→ What you need to do:
Keep the text of the data exactly as it is and omit each picture from the copy.

→ Dataset excerpt:
[Start of section]
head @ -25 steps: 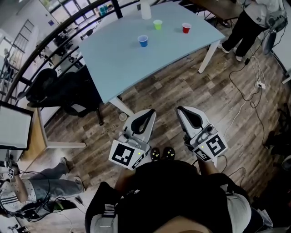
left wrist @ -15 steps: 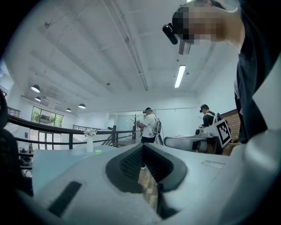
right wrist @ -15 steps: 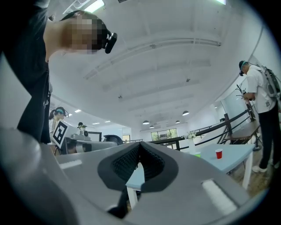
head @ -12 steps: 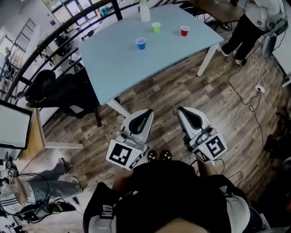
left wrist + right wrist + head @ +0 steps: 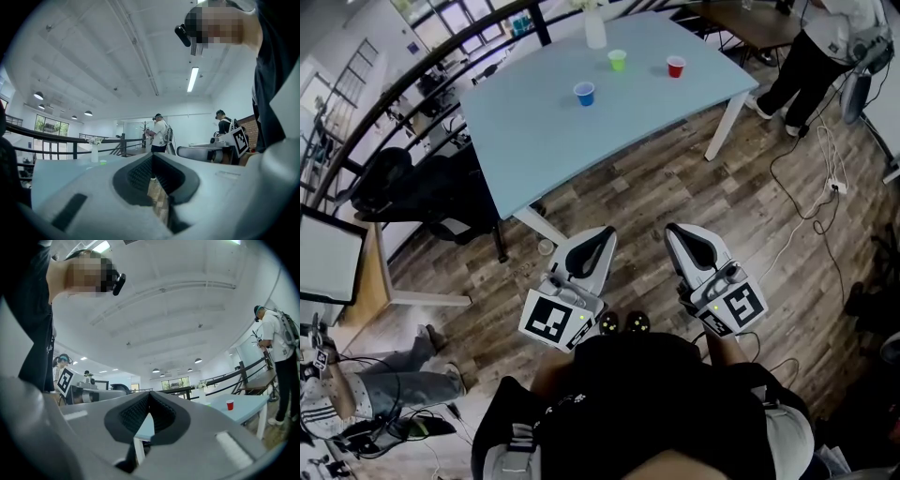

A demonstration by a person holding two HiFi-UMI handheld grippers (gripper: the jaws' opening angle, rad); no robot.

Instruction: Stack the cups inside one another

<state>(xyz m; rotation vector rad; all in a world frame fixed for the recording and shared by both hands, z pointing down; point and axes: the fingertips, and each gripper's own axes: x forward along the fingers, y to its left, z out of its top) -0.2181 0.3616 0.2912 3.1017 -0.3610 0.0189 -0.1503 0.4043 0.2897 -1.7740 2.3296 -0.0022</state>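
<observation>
Three cups [image 5: 618, 60] on blue table [image 5: 581, 141], plank floor [image 5: 675, 187]; left gripper [image 5: 605, 233], right gripper [image 5: 676, 231], jaws together, empty

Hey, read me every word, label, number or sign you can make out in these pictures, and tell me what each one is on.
No readable words, numbers or brands in any view.
Marker cube on the left gripper: black-and-white square pattern, no letters.
Marker cube on the right gripper: same kind of pattern, no letters.
The blue cup, green cup and red cup: too small to show any print.
</observation>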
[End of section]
→ Response to this task:
head @ -25 steps: 
left wrist @ -15 steps: 
right wrist @ -15 steps: 
head @ -12 steps: 
left wrist + right wrist + head @ +0 steps: 

A demonstration by a person holding two HiFi-UMI handheld grippers (gripper: the jaws' opening angle, rad); no robot.

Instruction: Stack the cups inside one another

<state>(xyz m; rotation vector rad; all in a world frame fixed for the recording and shared by both hands, z pointing down; point and axes: the fingertips, and each gripper's own axes: x forward along the fingers, y to its left, z out of its top) -0.2181 0.3616 0.2912 3.1017 -0.3610 0.0189 -0.1503 0.4043 0.2897 -1.7740 2.3296 -0.0022</state>
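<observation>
Three cups [image 5: 618, 60] on blue table [image 5: 581, 141], plank floor [image 5: 675, 187]; left gripper [image 5: 605, 233], right gripper [image 5: 676, 231], jaws together, empty

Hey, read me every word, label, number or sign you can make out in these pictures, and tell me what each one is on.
No readable words, numbers or brands in any view.
Marker cube on the left gripper: black-and-white square pattern, no letters.
Marker cube on the right gripper: same kind of pattern, no letters.
The blue cup, green cup and red cup: too small to show any print.
</observation>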

The response is now done.